YOUR GOAL:
Transcribe the records below word for word, beginning with the first line and stopping after the line that contains "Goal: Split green"; pictures are not part of the copy.

Stored data
►
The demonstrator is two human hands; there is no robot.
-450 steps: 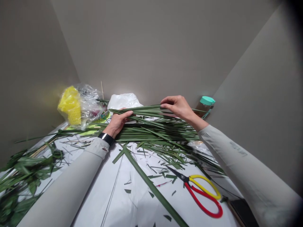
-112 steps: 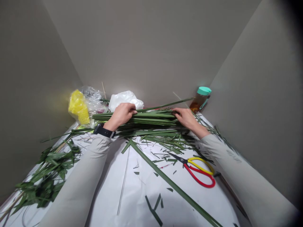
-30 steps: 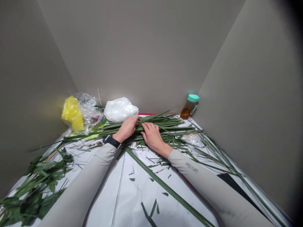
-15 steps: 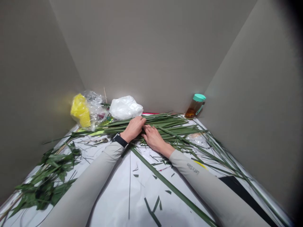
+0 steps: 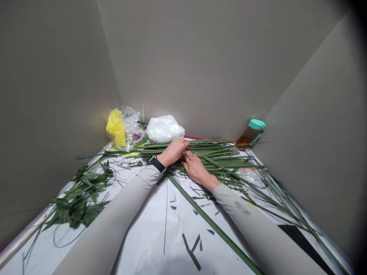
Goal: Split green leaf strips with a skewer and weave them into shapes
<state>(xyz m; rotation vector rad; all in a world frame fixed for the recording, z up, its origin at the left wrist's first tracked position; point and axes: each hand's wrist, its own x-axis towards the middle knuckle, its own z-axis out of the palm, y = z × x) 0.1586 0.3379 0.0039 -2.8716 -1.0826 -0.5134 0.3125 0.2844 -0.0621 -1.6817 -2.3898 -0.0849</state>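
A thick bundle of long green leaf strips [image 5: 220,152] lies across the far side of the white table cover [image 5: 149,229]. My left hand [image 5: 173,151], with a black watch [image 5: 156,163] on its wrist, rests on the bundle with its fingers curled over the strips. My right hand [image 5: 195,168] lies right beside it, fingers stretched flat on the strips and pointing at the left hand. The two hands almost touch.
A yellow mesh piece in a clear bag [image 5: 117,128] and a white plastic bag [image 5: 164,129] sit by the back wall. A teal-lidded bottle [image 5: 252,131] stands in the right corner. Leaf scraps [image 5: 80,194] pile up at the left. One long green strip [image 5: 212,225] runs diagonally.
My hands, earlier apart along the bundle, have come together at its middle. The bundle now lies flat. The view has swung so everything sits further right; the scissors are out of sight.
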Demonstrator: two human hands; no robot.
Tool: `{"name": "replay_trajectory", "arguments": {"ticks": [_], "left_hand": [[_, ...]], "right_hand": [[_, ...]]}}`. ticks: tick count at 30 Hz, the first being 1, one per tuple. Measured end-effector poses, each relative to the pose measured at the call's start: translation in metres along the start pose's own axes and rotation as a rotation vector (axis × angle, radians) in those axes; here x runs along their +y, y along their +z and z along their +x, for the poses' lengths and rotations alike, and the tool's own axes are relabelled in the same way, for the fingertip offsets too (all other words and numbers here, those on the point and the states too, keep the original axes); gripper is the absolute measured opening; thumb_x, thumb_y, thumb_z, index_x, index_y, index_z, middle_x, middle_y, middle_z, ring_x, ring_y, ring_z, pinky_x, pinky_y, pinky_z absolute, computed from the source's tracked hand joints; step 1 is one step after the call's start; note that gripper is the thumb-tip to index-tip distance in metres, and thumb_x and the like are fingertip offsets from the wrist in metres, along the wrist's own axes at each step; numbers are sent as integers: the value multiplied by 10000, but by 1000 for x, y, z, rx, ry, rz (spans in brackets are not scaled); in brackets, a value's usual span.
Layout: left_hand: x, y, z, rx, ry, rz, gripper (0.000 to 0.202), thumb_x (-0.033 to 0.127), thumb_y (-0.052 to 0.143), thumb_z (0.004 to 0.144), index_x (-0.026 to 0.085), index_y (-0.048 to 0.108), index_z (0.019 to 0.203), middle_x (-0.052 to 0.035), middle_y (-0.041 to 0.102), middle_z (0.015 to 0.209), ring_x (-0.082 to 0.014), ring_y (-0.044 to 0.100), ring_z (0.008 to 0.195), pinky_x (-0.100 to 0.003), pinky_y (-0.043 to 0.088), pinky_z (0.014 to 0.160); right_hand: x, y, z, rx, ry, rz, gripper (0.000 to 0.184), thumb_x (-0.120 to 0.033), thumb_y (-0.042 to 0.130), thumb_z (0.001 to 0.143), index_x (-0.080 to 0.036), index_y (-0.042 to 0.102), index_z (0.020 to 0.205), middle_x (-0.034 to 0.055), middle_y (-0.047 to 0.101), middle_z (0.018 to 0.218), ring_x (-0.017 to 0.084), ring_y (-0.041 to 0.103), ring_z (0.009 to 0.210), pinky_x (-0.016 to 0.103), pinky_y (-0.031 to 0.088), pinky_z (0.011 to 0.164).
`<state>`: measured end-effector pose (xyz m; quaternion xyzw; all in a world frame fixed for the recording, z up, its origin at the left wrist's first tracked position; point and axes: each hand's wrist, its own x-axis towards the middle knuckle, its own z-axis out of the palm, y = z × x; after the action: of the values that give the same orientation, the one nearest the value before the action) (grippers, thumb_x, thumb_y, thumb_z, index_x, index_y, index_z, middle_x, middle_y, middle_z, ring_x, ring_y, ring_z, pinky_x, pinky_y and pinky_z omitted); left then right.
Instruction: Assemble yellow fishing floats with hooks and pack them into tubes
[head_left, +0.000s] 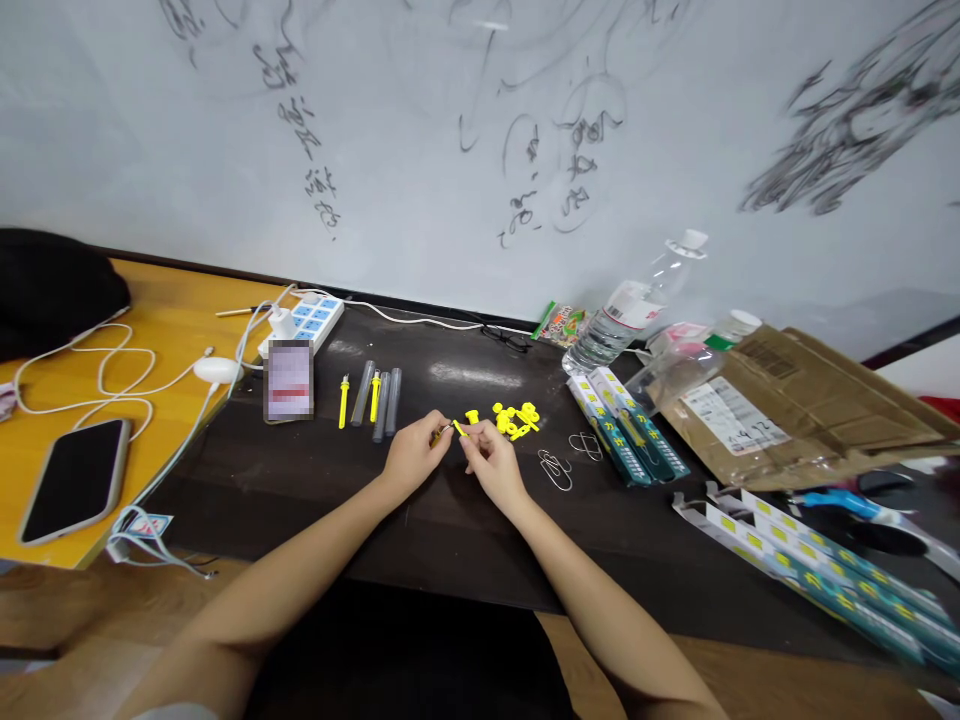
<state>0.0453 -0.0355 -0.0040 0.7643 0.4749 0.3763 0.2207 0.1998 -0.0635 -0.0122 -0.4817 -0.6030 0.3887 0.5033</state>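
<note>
Head view, centre: the right hand (pixel 491 460) pinched a yellow piece (pixel 460 428), tilted up-left toward the left hand (pixel 416 445), grasping something unclear.

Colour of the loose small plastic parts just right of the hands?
Bright yellow. The small parts show best in the head view, the only one.

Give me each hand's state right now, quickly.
Left hand: closed on a small part, mostly hidden.
Right hand: closed, pinching a small yellow piece.

Tabletop (pixel 277 490) bare front-left — boxes (pixel 637 425), bottle (pixel 622 305) block the right.
</note>
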Motion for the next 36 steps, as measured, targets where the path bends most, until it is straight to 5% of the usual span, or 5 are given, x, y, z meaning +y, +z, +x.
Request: {"name": "replay_trajectory", "arguments": {"ticks": [13, 19, 26, 32, 36], "left_hand": [[-3, 2, -1, 1, 99, 151, 114, 261, 467, 895, 195, 555, 866, -8, 661, 838, -134, 614, 742, -220, 387, 611], [-4, 2, 2, -48, 21, -125, 129, 300, 506, 871, 187, 549, 917, 14, 623, 744, -104, 582, 634, -208, 422, 596], [-4, 7, 5, -196, -140, -660, 241, 396, 529, 850, 162, 499, 899, 27, 575, 691, -57, 508, 447, -175, 436, 429], [-7, 8, 7, -318, -197, -808, 265, 399, 567, 821, 150, 498, 881, 31, 574, 642, -52, 487, 393, -177, 431, 383], [-8, 9, 5, -334, -173, -711, 249, 387, 556, 828, 149, 502, 875, 35, 557, 635, -48, 488, 402, -166, 434, 383]], "right_hand": [[-3, -2, 1, -31, 30, -42, 179, -383, 563, 817, -209, 558, 856, -73, 364, 568, 75, 387, 455, 180, 423, 356], [0, -8, 3, -52, -25, -15, 207, -400, 523, 858, -205, 582, 897, -17, 510, 713, 98, 467, 544, 214, 477, 440], [0, -28, 13, -55, -252, -378, 133, -299, 535, 869, -199, 603, 926, 46, 639, 881, 174, 601, 792, 294, 485, 723], [-2, -41, 14, -133, -275, -419, 140, -307, 544, 872, -201, 618, 925, 58, 678, 929, 182, 622, 797, 290, 469, 722], [-3, -44, 14, -196, -254, -469, 128, -296, 545, 874, -197, 621, 899, 42, 676, 879, 160, 608, 731, 267, 448, 674]]}}
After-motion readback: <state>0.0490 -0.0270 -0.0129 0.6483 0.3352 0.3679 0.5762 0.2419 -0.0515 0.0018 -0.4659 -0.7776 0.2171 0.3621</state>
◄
REPLY TO THE TASK:
The demonstrator is two human hands; there is no robot.
-450 steps: 
-112 steps: 
-30 steps: 
-15 steps: 
+0 steps: 
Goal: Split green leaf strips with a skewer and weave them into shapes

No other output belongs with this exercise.